Two terms nicely sum up just how much data is sloshing around the world these days. The first is ‘zettabyte’. Some analysts think that’s the amount of information, in bytes, that is now on the internet. It’s a one followed by 21 zeroes. The second is ‘data puking’, a phrase that, while not pretty, aptly suggests that a lot of this information is undigested and unwelcome.
Consumer markets companies, and retailers in particular, will be only too aware of both phenomena. The development of ERP systems opened up the possibility of disseminating business information across stores and even continents. The advent of the internet led to an exponential increase in the amount of customer information and insight available.

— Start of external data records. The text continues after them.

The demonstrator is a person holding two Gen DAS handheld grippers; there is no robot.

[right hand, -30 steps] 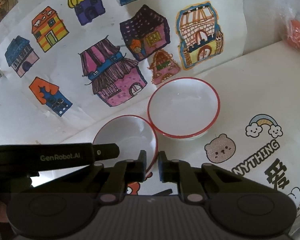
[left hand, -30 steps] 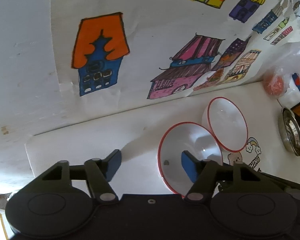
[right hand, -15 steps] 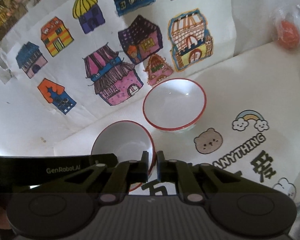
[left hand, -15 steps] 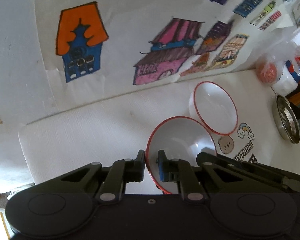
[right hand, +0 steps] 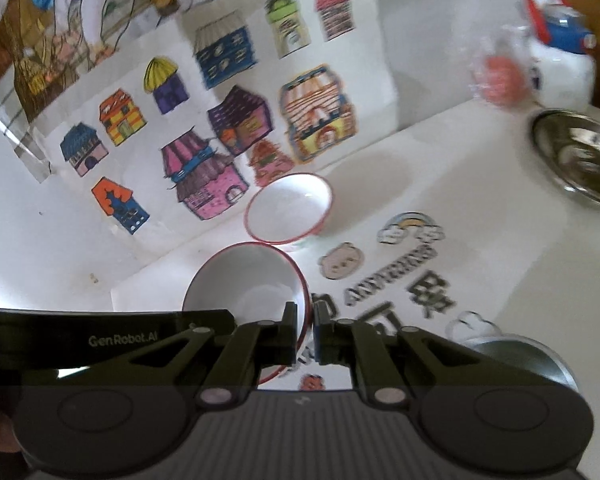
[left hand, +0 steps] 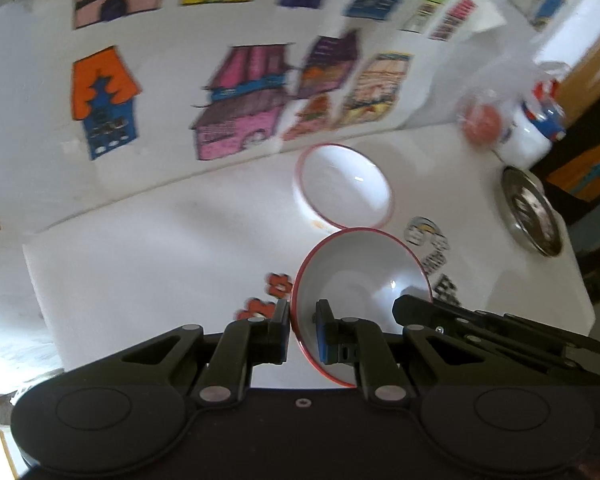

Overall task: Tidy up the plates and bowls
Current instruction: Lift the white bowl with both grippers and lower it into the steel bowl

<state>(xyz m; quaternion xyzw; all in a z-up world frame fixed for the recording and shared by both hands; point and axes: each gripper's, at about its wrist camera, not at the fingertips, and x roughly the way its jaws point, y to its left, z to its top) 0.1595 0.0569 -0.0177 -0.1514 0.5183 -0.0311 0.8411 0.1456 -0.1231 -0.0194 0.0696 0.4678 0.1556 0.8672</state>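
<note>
Both grippers pinch one white red-rimmed bowl (left hand: 360, 276) and hold it lifted above the table. My left gripper (left hand: 303, 322) is shut on its left rim. My right gripper (right hand: 305, 322) is shut on its right rim; the bowl shows in the right wrist view (right hand: 244, 280) too. A second white red-rimmed bowl (left hand: 342, 190) stands on the table just beyond it, near the wall; it shows in the right wrist view (right hand: 290, 208). The right gripper's body shows at the right of the left wrist view.
A steel bowl (left hand: 532, 216) sits at the table's right edge, also in the right wrist view (right hand: 580, 156). Another steel dish (right hand: 520, 356) lies near the right gripper. A bagged orange thing (left hand: 482, 120) and a white jug (left hand: 536, 132) stand at the back right. Drawings cover the wall.
The left gripper closed on the bowl's rim. Both grippers then lifted the bowl and carried it back and to the right; the view pulled away from the wall.
</note>
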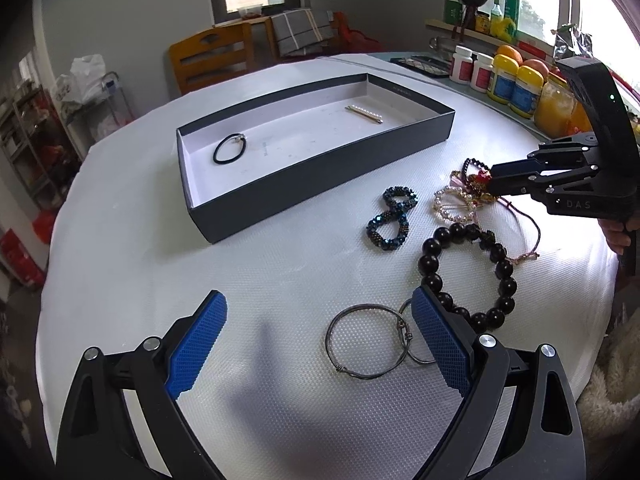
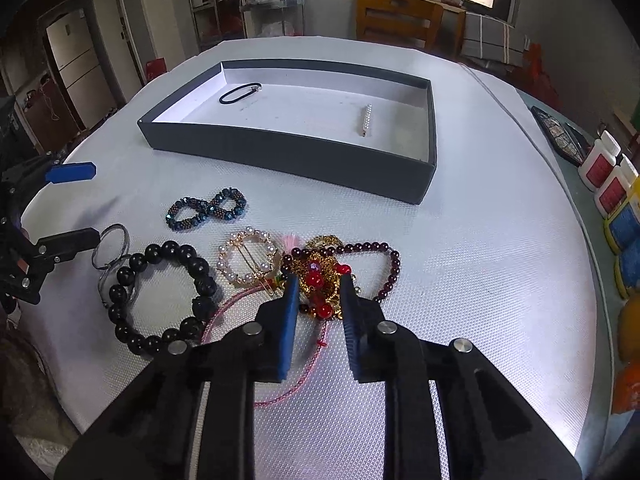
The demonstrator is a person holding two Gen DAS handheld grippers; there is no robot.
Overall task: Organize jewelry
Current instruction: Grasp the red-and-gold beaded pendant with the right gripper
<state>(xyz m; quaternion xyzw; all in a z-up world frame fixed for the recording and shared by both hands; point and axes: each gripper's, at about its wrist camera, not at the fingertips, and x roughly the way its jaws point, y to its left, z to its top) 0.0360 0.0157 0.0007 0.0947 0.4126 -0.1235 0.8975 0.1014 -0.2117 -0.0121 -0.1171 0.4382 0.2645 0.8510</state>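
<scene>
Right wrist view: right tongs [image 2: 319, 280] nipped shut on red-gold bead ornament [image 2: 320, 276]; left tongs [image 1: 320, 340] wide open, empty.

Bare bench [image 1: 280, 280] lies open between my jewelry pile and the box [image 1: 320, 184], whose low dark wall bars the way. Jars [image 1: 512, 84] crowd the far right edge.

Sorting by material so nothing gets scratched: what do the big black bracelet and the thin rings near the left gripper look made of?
Black bracelet: large glossy round beads, maybe polished stone, glass or lacquered wood. Thin rings: dull grey wire bangles with twisted joins, likely tarnished metal.
</scene>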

But social media may be the straw that broke the camel’s back.
Twitter’s global penetration among internet users is around the 10% mark, but already 177 million tweets are sent every day. “Whether you like it or not, thousands or even millions of people are talking about your brand or organization,” says KPMG’s Eddie Short, a Partner in the UK firm and former Group Head of Business Information at tobacco giant BAT.
“Facebook, Twitter and the like are creating enormous amounts of information – infinitely more market and brand research than you could ever possibly need.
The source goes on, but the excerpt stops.